About this task —
Write the records out again without change. Leave the pictures behind.

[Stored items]
+++++

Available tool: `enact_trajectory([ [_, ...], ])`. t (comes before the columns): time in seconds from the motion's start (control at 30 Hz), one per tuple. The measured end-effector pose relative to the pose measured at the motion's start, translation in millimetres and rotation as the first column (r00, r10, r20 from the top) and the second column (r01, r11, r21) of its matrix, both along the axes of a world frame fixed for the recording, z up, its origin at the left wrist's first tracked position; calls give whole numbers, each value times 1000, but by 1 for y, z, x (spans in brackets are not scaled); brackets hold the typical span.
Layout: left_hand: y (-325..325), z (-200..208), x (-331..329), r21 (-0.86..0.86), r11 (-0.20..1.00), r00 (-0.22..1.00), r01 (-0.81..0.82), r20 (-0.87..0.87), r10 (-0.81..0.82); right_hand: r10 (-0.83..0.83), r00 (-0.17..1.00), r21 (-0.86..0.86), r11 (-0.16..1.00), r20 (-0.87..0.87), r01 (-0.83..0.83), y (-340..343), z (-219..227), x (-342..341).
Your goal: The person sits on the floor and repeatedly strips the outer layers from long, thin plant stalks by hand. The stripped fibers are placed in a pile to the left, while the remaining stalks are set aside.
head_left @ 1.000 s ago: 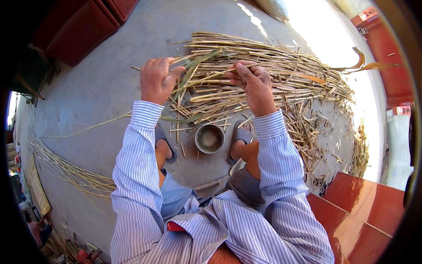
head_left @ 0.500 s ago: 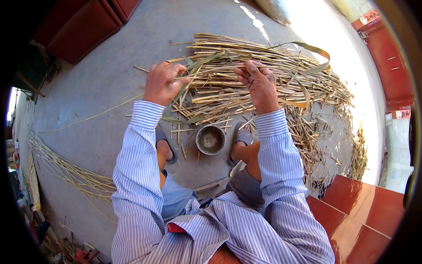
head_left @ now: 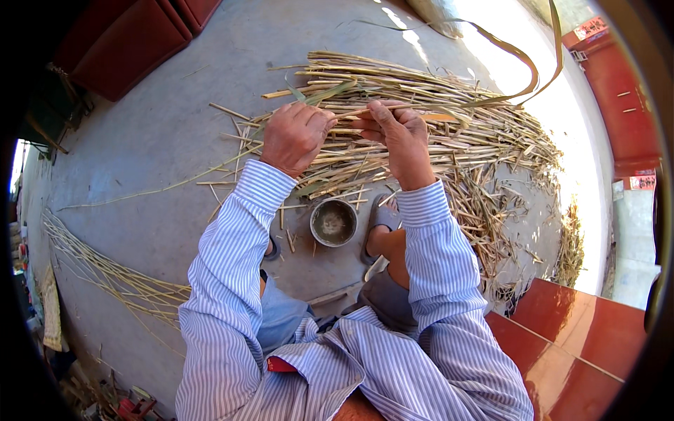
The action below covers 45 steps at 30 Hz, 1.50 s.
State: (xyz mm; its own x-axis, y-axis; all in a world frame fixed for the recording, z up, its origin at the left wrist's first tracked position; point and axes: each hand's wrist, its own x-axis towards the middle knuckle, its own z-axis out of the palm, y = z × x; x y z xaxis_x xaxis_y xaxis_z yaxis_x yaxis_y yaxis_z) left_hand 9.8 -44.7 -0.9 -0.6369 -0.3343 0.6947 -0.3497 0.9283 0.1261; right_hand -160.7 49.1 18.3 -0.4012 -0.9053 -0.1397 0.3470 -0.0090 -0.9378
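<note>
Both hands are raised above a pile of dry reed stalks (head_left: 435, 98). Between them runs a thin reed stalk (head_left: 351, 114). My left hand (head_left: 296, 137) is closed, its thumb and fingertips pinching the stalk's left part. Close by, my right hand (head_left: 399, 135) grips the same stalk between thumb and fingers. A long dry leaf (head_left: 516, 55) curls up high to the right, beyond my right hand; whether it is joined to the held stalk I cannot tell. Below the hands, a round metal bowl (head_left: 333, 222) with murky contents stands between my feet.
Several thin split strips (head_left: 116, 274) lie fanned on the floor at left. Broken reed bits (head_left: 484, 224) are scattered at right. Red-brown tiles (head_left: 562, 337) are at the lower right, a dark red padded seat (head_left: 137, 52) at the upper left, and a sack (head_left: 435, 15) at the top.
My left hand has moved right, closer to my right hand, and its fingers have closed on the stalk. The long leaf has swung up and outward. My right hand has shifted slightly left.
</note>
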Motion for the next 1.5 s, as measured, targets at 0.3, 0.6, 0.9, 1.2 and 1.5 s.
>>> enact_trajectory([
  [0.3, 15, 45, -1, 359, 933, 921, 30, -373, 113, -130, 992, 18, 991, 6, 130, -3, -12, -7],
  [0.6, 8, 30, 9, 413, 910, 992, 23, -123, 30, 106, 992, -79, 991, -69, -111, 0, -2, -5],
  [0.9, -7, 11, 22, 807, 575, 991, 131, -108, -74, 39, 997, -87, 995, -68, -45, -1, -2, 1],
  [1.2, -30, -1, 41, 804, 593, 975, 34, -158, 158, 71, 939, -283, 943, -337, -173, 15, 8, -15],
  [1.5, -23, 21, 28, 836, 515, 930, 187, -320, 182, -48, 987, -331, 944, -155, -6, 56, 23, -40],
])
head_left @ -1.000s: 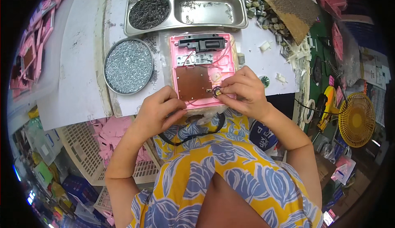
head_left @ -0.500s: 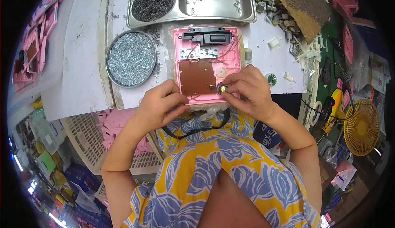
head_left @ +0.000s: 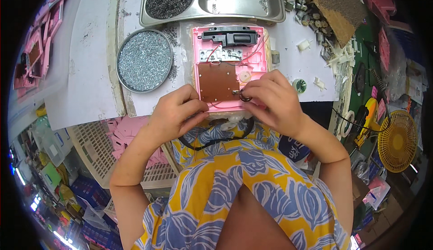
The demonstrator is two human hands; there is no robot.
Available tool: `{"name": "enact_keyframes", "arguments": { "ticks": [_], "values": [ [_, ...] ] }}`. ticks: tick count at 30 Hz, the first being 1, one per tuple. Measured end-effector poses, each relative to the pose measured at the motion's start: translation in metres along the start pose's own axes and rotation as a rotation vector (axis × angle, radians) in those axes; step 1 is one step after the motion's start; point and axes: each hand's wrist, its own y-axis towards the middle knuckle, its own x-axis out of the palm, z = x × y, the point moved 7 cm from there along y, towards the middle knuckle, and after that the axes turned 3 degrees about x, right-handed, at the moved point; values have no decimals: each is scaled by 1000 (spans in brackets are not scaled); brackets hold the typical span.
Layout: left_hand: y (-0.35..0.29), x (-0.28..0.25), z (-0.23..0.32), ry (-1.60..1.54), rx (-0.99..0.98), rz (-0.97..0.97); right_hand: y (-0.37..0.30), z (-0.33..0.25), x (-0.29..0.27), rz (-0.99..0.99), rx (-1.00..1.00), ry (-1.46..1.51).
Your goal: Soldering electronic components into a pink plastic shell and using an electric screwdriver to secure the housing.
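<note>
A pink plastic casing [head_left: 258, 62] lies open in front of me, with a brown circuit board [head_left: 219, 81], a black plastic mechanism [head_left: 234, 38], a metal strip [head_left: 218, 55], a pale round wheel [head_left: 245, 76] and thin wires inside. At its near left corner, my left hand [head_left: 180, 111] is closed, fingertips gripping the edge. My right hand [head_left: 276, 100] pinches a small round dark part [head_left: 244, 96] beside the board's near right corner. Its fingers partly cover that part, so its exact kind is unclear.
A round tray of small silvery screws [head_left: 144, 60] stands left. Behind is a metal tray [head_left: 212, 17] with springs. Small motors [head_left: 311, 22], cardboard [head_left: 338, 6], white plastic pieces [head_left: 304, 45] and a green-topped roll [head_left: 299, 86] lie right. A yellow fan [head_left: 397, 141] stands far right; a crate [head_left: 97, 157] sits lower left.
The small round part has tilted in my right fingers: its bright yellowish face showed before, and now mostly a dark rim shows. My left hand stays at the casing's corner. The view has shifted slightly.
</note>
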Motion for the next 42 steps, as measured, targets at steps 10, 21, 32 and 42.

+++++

Reply —
Available tool: `enact_trajectory([ [_, ...], ])`. t (comes before the columns): time in seconds from the motion's start (control at 30 Hz), one per tuple. The measured end-effector pose relative to the pose measured at the motion's start, translation in millimetres and rotation as the first column (r00, r10, r20 from the top) and the second column (r01, r11, r21) of its matrix, both along the axes of a world frame fixed for the recording, z up, its origin at the left wrist's first tracked position; calls give whole numbers, each value times 1000, but by 1 for y, z, x (spans in brackets are not scaled); brackets hold the typical span.
Layout: left_hand: y (-325..325), z (-200..208), x (-331..329), r21 (-0.86..0.86), r11 (-0.20..1.00), r00 (-0.22..1.00), r01 (-0.81..0.82), r20 (-0.87..0.87), r10 (-0.81..0.82); right_hand: r10 (-0.83..0.83), r00 (-0.17..1.00), r21 (-0.86..0.86), r11 (-0.16..1.00), r20 (-0.87..0.87), r01 (-0.83..0.83), y (-340..343), z (-219..227), x (-342..341).
Your goal: The person sits on the floor and repeatedly strips the outer layers from long, thin plant stalks by hand. The stripped fibers are placed in a pile to the left, while the remaining stalks are set aside.
head_left @ 1.000 s ago: 
head_left @ 0.500 s ago: 
head_left @ now: 
The action below covers 45 steps at 30 Hz, 1.50 s.
State: (xyz mm; its own x-axis, y-axis; all in a world frame fixed for the recording, z up, its origin at the left wrist's first tracked position; point and axes: each hand's wrist, its own x-axis towards the middle knuckle, its own z-axis out of the palm, y = z × x; x y z xaxis_x xaxis_y xaxis_z yaxis_x yaxis_y yaxis_z) left_hand 9.8 -44.7 -0.9 -0.6369 -0.3343 0.6947 -0.3497 0.9283 0.1261; right_hand -160.7 49.1 18.3 -0.4012 -0.9053 -0.1397 0.3470 -0.0090 -0.9378
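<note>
Both hands are raised above a pile of dry reed stalks (head_left: 435, 98). Between them runs a thin reed stalk (head_left: 351, 114). My left hand (head_left: 296, 137) is closed, its thumb and fingertips pinching the stalk's left part. Close by, my right hand (head_left: 399, 135) grips the same stalk between thumb and fingers. A long dry leaf (head_left: 516, 55) curls up high to the right, beyond my right hand; whether it is joined to the held stalk I cannot tell. Below the hands, a round metal bowl (head_left: 333, 222) with murky contents stands between my feet.
Several thin split strips (head_left: 116, 274) lie fanned on the floor at left. Broken reed bits (head_left: 484, 224) are scattered at right. Red-brown tiles (head_left: 562, 337) are at the lower right, a dark red padded seat (head_left: 137, 52) at the upper left, and a sack (head_left: 435, 15) at the top.
My left hand has moved right, closer to my right hand, and its fingers have closed on the stalk. The long leaf has swung up and outward. My right hand has shifted slightly left.
</note>
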Motion for the next 1.5 s, as measured, targets at 0.3, 0.6, 0.9, 1.2 and 1.5 s.
>>> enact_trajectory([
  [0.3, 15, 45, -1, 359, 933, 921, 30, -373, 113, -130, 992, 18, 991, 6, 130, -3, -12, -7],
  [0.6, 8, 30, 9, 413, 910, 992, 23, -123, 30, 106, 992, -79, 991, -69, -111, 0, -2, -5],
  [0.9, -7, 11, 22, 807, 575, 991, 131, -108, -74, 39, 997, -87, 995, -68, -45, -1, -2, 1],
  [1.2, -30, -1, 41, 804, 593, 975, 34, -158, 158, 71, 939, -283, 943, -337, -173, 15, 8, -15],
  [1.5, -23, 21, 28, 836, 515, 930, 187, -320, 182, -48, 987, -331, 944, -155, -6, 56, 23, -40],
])
head_left @ -1.000s: 
head_left @ -0.500s: 
head_left @ +0.000s: 
The demonstrator is two human hands; there is no robot.
Available tool: `{"name": "enact_keyframes", "arguments": { "ticks": [_], "values": [ [_, ...] ] }}`. ticks: tick count at 30 Hz, the first being 1, one per tuple. Measured end-effector poses, each relative to the pose measured at the motion's start: translation in metres along the start pose's own axes and rotation as a rotation vector (axis × angle, radians) in those axes; step 1 is one step after the motion's start; point and axes: each hand's wrist, its own y-axis towards the middle knuckle, its own x-axis out of the palm, z = x × y, the point moved 7 cm from there along y, towards the middle knuckle, and after that the axes turned 3 degrees about x, right-handed, at the moved point; values have no decimals: each is scaled by 1000 (spans in brackets are not scaled); brackets hold the typical span.
Layout: left_hand: y (-0.35..0.29), x (-0.28..0.25), z (-0.23..0.32), ry (-1.60..1.54), rx (-0.99..0.98), rz (-0.97..0.97); right_hand: y (-0.37..0.30), z (-0.33..0.25), x (-0.29..0.27), rz (-0.99..0.99), rx (-1.00..1.00), ry (-1.46..1.51).
Your goal: Soldering electronic components into a pink plastic shell and using an electric screwdriver to secure the housing.
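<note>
A pink plastic casing [head_left: 258, 62] lies open in front of me, with a brown circuit board [head_left: 219, 81], a black plastic mechanism [head_left: 234, 38], a metal strip [head_left: 218, 55], a pale round wheel [head_left: 245, 76] and thin wires inside. At its near left corner, my left hand [head_left: 180, 111] is closed, fingertips gripping the edge. My right hand [head_left: 276, 100] pinches a small round dark part [head_left: 244, 96] beside the board's near right corner. Its fingers partly cover that part, so its exact kind is unclear.
A round tray of small silvery screws [head_left: 144, 60] stands left. Behind is a metal tray [head_left: 212, 17] with springs. Small motors [head_left: 311, 22], cardboard [head_left: 338, 6], white plastic pieces [head_left: 304, 45] and a green-topped roll [head_left: 299, 86] lie right. A yellow fan [head_left: 397, 141] stands far right; a crate [head_left: 97, 157] sits lower left.
The small round part has tilted in my right fingers: its bright yellowish face showed before, and now mostly a dark rim shows. My left hand stays at the casing's corner. The view has shifted slightly.
</note>
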Motion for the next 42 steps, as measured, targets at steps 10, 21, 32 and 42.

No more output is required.